What you need to do: When you reach the line with "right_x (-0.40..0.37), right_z" in the listing below, transcribe it and each line after it up to and including the line with "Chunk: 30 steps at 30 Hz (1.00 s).", exactly and with nothing else.

Information provided:
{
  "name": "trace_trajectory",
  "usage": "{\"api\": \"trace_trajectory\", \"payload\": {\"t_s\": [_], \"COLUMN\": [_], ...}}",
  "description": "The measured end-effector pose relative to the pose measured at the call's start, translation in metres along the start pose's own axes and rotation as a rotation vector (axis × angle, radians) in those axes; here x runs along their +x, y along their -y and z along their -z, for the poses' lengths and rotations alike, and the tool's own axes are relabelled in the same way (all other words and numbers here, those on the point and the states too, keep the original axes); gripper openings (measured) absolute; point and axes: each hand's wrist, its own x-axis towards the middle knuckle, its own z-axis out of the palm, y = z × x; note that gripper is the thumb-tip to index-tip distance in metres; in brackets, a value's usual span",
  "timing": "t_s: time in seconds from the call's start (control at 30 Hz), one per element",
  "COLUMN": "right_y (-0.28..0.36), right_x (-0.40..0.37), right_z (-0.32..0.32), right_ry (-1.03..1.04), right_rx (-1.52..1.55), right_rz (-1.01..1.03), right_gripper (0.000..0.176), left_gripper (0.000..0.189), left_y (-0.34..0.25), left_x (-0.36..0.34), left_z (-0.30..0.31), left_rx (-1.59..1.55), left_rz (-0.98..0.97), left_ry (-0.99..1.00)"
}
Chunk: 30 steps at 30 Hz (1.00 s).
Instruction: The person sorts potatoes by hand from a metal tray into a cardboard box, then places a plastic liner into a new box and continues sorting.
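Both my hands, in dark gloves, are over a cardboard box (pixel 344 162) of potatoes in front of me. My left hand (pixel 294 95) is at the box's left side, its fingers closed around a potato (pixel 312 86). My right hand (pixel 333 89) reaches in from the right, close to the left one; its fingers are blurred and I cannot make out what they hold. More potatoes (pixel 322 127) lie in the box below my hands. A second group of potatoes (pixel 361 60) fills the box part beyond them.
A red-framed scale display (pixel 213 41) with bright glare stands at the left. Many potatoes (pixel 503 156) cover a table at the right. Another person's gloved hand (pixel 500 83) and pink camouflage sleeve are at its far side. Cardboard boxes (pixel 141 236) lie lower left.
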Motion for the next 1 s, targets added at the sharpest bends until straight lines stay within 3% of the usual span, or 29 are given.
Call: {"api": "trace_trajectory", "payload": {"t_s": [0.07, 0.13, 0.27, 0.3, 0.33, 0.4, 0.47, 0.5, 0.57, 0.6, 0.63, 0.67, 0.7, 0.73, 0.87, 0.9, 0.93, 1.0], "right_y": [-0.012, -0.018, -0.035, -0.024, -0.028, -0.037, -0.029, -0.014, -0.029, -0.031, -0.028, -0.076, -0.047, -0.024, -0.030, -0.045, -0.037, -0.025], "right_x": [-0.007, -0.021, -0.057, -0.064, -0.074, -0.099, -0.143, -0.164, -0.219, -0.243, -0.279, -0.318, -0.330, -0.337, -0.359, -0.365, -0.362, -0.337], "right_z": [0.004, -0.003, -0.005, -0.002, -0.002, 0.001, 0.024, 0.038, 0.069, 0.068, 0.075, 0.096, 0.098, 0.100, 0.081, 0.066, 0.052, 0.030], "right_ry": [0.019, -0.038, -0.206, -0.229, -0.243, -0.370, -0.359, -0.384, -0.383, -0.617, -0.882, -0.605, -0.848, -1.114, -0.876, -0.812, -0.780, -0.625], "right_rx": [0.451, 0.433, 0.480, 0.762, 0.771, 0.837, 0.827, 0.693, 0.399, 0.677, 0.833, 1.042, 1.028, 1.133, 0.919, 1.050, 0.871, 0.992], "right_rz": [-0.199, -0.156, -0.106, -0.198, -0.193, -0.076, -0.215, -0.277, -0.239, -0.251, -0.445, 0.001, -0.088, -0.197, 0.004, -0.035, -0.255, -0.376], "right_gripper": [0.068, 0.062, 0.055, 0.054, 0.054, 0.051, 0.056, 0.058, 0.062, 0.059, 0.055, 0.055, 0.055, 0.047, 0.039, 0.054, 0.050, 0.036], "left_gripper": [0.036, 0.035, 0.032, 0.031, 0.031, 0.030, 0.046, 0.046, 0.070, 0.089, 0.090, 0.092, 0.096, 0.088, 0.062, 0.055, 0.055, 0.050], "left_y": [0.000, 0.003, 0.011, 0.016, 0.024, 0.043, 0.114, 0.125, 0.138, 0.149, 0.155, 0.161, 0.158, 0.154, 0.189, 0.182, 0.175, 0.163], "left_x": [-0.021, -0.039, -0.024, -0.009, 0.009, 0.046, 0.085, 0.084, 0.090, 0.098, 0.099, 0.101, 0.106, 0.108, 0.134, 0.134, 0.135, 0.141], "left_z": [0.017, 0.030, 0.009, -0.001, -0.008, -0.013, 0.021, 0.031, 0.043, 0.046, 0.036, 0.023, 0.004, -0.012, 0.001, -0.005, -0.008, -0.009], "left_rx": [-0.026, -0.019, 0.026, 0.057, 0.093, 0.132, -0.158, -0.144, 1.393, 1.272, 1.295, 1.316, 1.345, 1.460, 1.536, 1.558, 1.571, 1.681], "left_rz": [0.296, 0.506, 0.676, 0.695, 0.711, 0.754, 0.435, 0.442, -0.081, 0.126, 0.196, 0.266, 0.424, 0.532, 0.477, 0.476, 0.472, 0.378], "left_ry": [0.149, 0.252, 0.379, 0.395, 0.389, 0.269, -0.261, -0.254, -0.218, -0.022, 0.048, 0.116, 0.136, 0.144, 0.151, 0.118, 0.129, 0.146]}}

Answer:
  "COLUMN": "right_y (-0.28..0.36), right_x (-0.40..0.37), right_z (-0.32..0.32), right_ry (-1.03..1.04), right_rx (-1.52..1.55), right_rz (-1.01..1.03), right_gripper (0.000..0.176), left_gripper (0.000..0.189), left_y (-0.34..0.25), left_x (-0.36..0.34), left_z (-0.30..0.31), left_rx (-1.59..1.55), left_rz (-0.98..0.97), left_ry (-0.99..1.00)"
}
Chunk: 30 steps at 30 Hz (1.00 s).

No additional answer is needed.